The oaks on Clara Malecki's street will never be the same again, she fears.

Until recently, they were big, bushy trees that branched out in all directions.

Now, they resemble surreal half-eaten lollipops.

Malecki and others in her James Island neighborhood say South Carolina Electric & Gas Co. had their trees trimmed too aggressively, damaging oaks that have long graced the area.

BRAD NETTLES/STAFF
Clara Malecki, 83, stands under a recently trimmed oak tree in her yard Thursday. The Fort Lamar Road resident could not see the SCE&G power lines from under her tree before a company hired by the power company trimmed the trees in her and her neighbors' yards.
"It's sad. I'll never live long enough to see them look as well as they did yesterday," the 83-year-old said.

Malecki's neighbor Vicki Foran said she was stunned to see what had happened this week to the trees along Fort Lamar Road.

Foran said she knows the trees have to be trimmed but far too much was removed.

"They destroyed one side of the road," she said. "They are gigantic trees, and SCE&G has actually hired someone, is actually paying someone, to go in and destroy them."

Robin Montgomery, a spokesman for SCE&G, said the utility is sensitive to concerns about trees but has a responsibility to keep branches away from the lines.
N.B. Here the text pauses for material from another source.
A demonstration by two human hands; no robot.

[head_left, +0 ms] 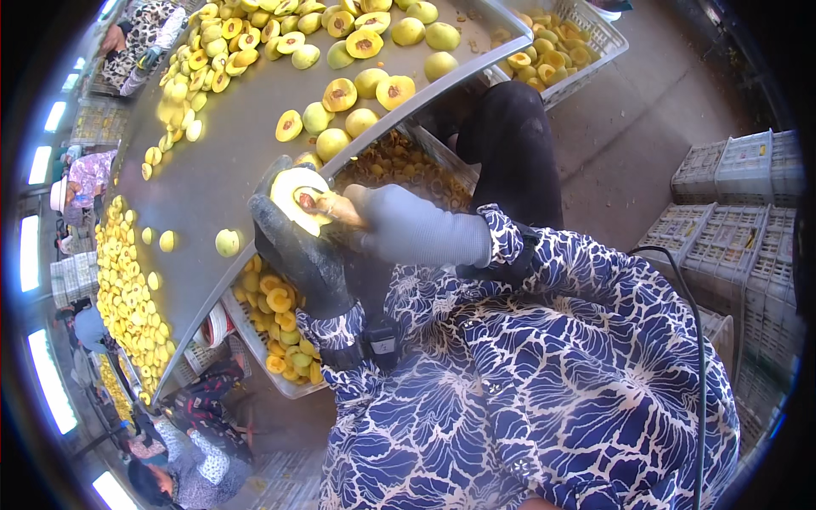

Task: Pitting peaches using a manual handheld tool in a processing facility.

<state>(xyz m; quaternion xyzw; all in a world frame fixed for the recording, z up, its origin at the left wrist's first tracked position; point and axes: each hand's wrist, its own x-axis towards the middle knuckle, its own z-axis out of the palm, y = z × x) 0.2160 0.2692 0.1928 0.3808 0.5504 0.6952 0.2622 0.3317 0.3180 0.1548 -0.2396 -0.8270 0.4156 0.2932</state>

He said SCE&G has switched in the past decade to a pruning method that removes limbs at their base, rather than just trimming around the ends of the branches.

Montgomery said complaints stem from residents' unfamiliarity with the new method, which he said is better for trees in the long run but is more visible initially.

"It basically comes down to a method of trimming that they are not used to seeing," he said.

The "natural pruning" method avoids problems such as limbs that decay after being trimmed, Montgomery said.

"When it's initially done, it can look more severe," he said. "But it's actually much healthier for the tree."

Montgomery said that apart from a branch here or there, there have been no cases in recent years in which excessive pruning has taken place.

Malecki certainly was not used to seeing the way the oak in her yard looked Thursday.

She said she has watched the oak grow for 40 years and it did not need to be cut back as much as it was.

It just doesn't look right, she said.

"They have made the tree look so sad, and now I'm sad," she said.